» Work instruction: Search the entries below for "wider", and copy each line where it appears.

» Given data:
=== Section Start ===

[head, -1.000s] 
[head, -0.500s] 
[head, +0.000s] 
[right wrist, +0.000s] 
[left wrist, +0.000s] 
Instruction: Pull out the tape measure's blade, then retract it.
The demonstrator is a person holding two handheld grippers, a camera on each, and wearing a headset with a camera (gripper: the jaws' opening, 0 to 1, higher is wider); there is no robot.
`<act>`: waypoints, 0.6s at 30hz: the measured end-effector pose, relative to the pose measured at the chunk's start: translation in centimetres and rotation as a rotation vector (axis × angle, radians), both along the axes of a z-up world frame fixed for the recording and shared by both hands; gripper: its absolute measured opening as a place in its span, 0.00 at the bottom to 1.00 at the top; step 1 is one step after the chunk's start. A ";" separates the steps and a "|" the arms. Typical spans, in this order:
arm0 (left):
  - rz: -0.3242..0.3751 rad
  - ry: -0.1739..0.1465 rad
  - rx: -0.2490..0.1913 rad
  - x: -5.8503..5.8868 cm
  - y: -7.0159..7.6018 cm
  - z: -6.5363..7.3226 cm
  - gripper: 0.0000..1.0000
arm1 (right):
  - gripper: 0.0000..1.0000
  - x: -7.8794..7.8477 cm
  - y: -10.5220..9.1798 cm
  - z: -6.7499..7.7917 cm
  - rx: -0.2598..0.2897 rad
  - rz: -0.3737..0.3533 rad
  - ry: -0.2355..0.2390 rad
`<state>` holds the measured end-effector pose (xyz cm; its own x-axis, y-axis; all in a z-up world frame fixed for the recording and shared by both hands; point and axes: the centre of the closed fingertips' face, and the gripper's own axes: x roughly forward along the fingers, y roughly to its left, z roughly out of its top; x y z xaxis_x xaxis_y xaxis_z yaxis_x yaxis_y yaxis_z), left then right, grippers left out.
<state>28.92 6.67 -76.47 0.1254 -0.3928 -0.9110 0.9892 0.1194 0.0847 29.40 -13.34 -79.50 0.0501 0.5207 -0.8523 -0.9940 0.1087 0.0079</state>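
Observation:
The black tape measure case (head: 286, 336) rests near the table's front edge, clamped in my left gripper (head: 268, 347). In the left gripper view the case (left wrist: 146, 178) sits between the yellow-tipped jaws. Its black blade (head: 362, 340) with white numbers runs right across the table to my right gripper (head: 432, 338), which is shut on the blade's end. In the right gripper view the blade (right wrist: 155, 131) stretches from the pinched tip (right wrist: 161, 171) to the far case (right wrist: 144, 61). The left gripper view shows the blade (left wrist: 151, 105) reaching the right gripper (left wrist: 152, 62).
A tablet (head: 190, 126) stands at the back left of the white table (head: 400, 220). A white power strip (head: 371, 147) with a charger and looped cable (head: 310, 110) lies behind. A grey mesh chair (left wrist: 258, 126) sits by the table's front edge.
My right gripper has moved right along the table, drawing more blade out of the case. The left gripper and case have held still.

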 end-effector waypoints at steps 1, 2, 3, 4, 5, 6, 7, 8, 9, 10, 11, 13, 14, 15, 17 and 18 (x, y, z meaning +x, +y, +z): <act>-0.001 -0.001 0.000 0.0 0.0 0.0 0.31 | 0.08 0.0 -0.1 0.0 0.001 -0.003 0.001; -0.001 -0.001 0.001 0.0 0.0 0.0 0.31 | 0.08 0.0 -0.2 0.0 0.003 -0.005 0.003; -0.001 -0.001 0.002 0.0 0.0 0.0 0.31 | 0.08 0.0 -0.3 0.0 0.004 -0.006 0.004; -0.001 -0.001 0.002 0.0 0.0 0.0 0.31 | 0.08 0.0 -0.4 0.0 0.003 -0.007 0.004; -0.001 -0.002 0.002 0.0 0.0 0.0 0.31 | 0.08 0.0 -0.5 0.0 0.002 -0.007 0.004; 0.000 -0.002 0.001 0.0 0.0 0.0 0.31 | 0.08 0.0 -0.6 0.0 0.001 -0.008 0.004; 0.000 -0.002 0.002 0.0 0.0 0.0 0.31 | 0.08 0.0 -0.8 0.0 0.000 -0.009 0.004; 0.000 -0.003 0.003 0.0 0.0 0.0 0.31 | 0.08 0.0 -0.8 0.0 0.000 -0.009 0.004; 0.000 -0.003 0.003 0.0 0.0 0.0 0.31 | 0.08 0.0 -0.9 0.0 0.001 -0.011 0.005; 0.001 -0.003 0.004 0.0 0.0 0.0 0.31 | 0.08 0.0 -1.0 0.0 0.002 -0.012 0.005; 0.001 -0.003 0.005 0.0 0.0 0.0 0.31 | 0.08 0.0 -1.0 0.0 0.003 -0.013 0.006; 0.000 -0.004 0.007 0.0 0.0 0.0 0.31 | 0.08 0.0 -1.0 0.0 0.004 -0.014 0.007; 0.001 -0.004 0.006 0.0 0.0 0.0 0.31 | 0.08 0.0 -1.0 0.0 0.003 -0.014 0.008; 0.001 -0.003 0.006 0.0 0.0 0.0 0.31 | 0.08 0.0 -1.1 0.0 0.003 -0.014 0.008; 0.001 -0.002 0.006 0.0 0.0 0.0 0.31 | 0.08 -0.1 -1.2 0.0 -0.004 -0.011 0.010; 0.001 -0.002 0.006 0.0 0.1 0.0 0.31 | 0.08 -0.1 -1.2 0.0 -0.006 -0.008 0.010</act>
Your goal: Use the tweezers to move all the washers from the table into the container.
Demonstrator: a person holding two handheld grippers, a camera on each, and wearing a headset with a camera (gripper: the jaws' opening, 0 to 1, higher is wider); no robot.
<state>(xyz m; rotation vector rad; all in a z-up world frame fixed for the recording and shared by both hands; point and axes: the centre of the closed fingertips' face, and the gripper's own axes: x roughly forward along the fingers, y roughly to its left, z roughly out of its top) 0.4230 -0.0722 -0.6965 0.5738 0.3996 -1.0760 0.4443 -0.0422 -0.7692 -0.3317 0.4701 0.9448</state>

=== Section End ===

» Problem solution:
The demonstrator is a person holding two handheld grippers, a camera on each, and wearing a headset with a camera (gripper: the jaws' opening, 0 to 1, higher is wider); there is no robot.
Demonstrator: a person holding two handheld grippers, a camera on each, and wearing a headset with a camera (gripper: the jaws' opening, 0 to 1, higher is wider); no robot.

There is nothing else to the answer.